● **Exercise description**
In the material below, find the line with "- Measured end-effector" and the line with "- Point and", then output those two lines and every line between them, exactly.

● **Source data**

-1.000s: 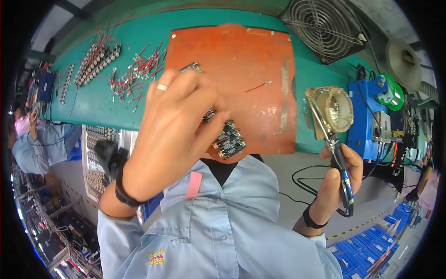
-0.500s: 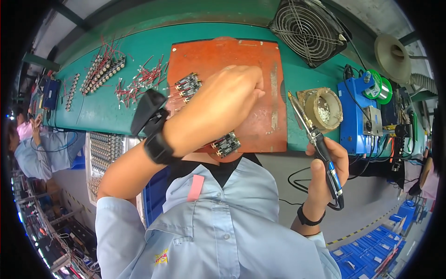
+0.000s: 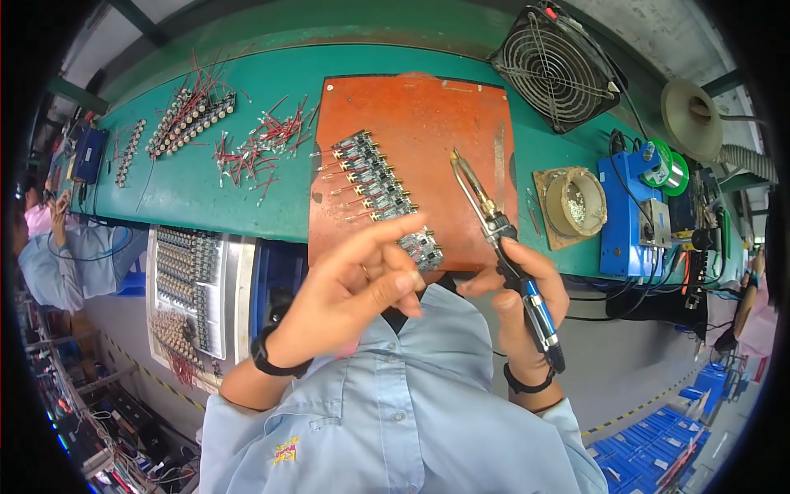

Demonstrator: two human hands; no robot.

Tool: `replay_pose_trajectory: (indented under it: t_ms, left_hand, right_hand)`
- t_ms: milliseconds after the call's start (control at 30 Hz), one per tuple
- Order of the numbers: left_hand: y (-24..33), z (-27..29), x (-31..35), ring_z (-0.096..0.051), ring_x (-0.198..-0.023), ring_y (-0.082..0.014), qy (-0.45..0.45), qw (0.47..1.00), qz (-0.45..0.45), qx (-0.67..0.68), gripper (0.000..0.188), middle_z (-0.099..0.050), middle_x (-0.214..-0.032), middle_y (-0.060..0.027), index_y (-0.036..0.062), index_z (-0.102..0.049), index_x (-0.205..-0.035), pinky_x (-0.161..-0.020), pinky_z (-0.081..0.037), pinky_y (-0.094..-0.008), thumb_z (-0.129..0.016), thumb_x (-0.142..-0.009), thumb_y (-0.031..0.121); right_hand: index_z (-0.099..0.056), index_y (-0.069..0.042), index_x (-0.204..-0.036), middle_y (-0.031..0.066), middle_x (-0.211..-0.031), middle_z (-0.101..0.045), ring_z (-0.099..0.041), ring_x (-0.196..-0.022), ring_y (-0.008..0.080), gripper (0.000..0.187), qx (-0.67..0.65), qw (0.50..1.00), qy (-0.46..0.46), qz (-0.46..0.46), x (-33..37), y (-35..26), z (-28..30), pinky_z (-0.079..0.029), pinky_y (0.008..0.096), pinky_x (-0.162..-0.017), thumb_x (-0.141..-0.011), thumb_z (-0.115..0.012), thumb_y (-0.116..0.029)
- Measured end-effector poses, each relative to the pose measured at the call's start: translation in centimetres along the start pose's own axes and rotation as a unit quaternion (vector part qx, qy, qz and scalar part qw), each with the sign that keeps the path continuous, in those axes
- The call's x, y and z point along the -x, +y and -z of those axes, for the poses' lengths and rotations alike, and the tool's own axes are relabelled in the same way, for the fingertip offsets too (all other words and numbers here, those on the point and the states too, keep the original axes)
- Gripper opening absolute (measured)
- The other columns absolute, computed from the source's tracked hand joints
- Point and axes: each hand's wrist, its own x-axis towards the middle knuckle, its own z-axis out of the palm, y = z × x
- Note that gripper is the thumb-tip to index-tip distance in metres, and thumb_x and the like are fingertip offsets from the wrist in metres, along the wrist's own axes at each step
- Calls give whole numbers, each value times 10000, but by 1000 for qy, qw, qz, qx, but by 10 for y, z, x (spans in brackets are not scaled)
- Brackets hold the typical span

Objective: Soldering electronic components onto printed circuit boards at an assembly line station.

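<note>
**Iron in right hand, tip angled up-left over the orange mat; left hand beside the board row**

Your right hand (image 3: 531, 305) is closed around the handle of the soldering iron (image 3: 497, 226), thumb on one side and fingers on the other. Long axis of the iron: diagonal, from the black handle end at lower right, near your wrist, to the metal tip at upper left. The tip points away from your body and slightly leftward; a thin metal tube runs alongside the heated end. The tip lies over the orange mat (image 3: 411, 107), right of the boards and apart from them. Height above the mat: cannot tell.

Your left hand (image 3: 362, 284) has its index finger stretched rightward, apart from the thumb; the other fingers curl loosely. That index finger overlaps the lower part of the row of circuit boards (image 3: 374, 181); contact cannot be told. The row slants from upper left to lower right, gold connectors facing right, thin wires leaving on the left.

Farther out, left: a scatter of red wires (image 3: 267, 136) on the green bench (image 3: 189, 198). Right: a round cup (image 3: 562, 210) on a square base, then a blue unit (image 3: 621, 222) with a green-rimmed reel. Beyond the mat's upper right corner: a black fan (image 3: 555, 70), tilted.
</note>
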Motion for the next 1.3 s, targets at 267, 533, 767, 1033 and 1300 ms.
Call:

● **Answer space**
- Measured end-effector poses, each relative to the pose measured at the call's start: translation in centimetres along the start pose's own axes and rotation as a unit quaternion (vector part qx, qy, qz and scalar part qw), each with the sign that keeps the path continuous, in those axes
- The call's x, y and z point along the -x, +y and -z of those axes, for the poses' lengths and rotations alike, and the tool's own axes are relabelled in the same way, for the fingertip offsets too (all other words and numbers here, those on the point and the states too, keep the original axes)
- Gripper opening absolute (measured)
- The other columns absolute, computed from the source's tracked hand joints
- Point and axes: each hand's wrist, its own x-axis towards the middle knuckle, its own z-axis out of the palm, y = z × x

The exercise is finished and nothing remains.